WORK TASK:
Once you find the line with "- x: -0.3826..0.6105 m" in the listing below, set down exactly every line from it through the line with "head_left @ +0", but no pictures.

********************

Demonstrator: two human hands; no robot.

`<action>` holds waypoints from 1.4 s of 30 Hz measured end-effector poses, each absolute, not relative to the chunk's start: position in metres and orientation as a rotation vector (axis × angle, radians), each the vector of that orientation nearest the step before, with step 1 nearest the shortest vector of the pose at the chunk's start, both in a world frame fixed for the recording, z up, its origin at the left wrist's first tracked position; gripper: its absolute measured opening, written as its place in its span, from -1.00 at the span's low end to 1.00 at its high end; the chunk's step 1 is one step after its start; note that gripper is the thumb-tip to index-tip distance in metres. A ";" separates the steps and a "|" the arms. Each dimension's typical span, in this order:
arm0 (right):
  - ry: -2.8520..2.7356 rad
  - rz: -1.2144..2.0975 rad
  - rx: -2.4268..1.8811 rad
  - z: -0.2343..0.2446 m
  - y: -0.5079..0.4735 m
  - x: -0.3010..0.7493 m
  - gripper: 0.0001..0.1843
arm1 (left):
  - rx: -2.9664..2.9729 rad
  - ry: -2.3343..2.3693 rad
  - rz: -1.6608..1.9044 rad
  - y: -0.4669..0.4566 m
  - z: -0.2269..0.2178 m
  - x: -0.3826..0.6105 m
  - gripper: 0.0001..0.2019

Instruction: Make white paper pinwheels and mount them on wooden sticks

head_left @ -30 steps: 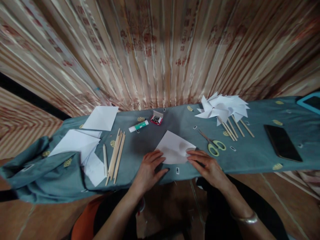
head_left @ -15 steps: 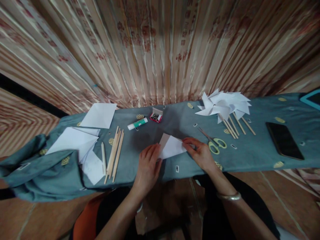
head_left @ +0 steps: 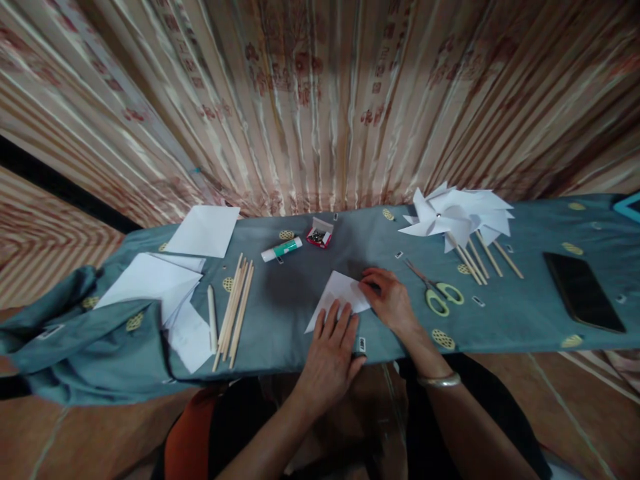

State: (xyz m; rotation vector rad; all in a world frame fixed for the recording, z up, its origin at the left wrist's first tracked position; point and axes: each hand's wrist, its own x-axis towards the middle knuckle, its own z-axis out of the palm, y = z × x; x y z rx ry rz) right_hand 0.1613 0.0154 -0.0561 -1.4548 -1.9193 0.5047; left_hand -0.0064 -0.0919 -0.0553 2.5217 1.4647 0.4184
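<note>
A white sheet of paper (head_left: 341, 287), folded into a triangle, lies on the cloth in front of me. My left hand (head_left: 333, 353) rests on its near edge with the fingers stretched out flat. At the paper's right corner, my right hand (head_left: 390, 298) pinches it between thumb and fingers. To the right of that hand lie scissors (head_left: 437, 293) with light green handles. Beyond the paper stand a small red box (head_left: 320, 235) holding metal pins, its lid up, and a green and white glue stick (head_left: 283, 249).
Wooden sticks (head_left: 235, 313) and a white pen-like stick (head_left: 213, 319) lie left, beside stacked white paper (head_left: 150, 283) and a single sheet (head_left: 204, 230). Finished paper pinwheels (head_left: 457, 217) and a dark phone (head_left: 583, 291) lie right. A patterned curtain (head_left: 320, 120) hangs behind the table.
My left hand has moved from the paper's left corner onto its near edge, fingers now flat. The paper now lies as a folded triangle. My right hand stays at its right corner.
</note>
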 end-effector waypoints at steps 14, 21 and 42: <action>-1.944 0.389 -1.446 -0.057 0.015 0.154 -0.80 | 2.497 1.489 0.427 -0.093 -0.057 -0.007 -0.31; -2.039 0.158 -1.491 -0.057 -0.002 0.153 -0.67 | 2.499 1.519 0.421 -0.093 -0.059 -0.006 -0.30; -1.890 0.002 -1.616 -0.079 -0.011 0.207 -0.50 | 2.600 1.570 0.418 -0.133 -0.061 -0.058 -0.36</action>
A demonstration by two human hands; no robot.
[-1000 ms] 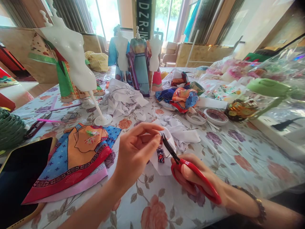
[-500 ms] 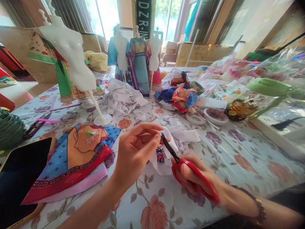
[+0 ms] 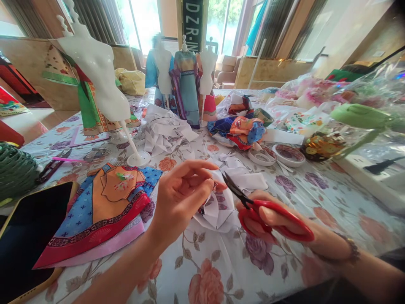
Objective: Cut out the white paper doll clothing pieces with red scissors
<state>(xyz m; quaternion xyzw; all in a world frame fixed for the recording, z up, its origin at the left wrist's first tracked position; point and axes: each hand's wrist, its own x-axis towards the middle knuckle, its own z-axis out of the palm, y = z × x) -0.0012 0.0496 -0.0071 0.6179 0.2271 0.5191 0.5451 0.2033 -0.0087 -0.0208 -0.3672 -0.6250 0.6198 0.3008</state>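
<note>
Left hand [image 3: 180, 198]: fingers pinched on a white fabric scrap [image 3: 217, 209], held just above the floral tablecloth [image 3: 221, 270].
Right hand [image 3: 275, 223]: closed through the handles of the red scissors [image 3: 268, 211]; dark blades point to ten o'clock, tips just beside the scrap and the left fingertips.
At nine o'clock of the left hand: folded printed cloth [image 3: 104, 207] in orange, blue and red, lying flat.
At eleven o'clock: white mannequin stand [image 3: 104, 80].
At twelve o'clock: pile of white offcuts [image 3: 164, 131].
</note>
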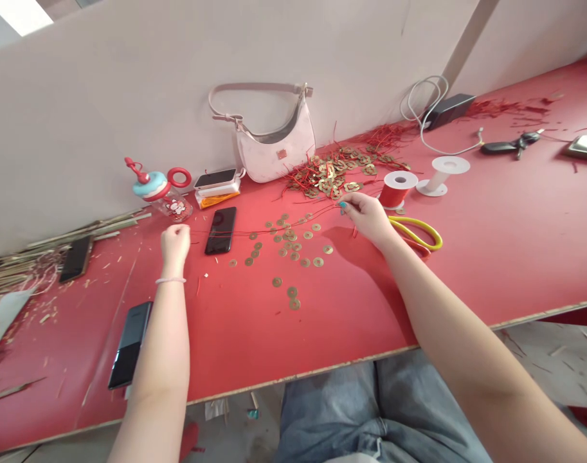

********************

ANSWER TO THIS EXERCISE:
  - x: -0.3826..0.6105 m
  - gripper: 0.0001..0.2019

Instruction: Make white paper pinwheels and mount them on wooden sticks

head_left @ -30 steps: 
head_left @ -15 steps: 
head_left @ +0 steps: 

This is the complete answer.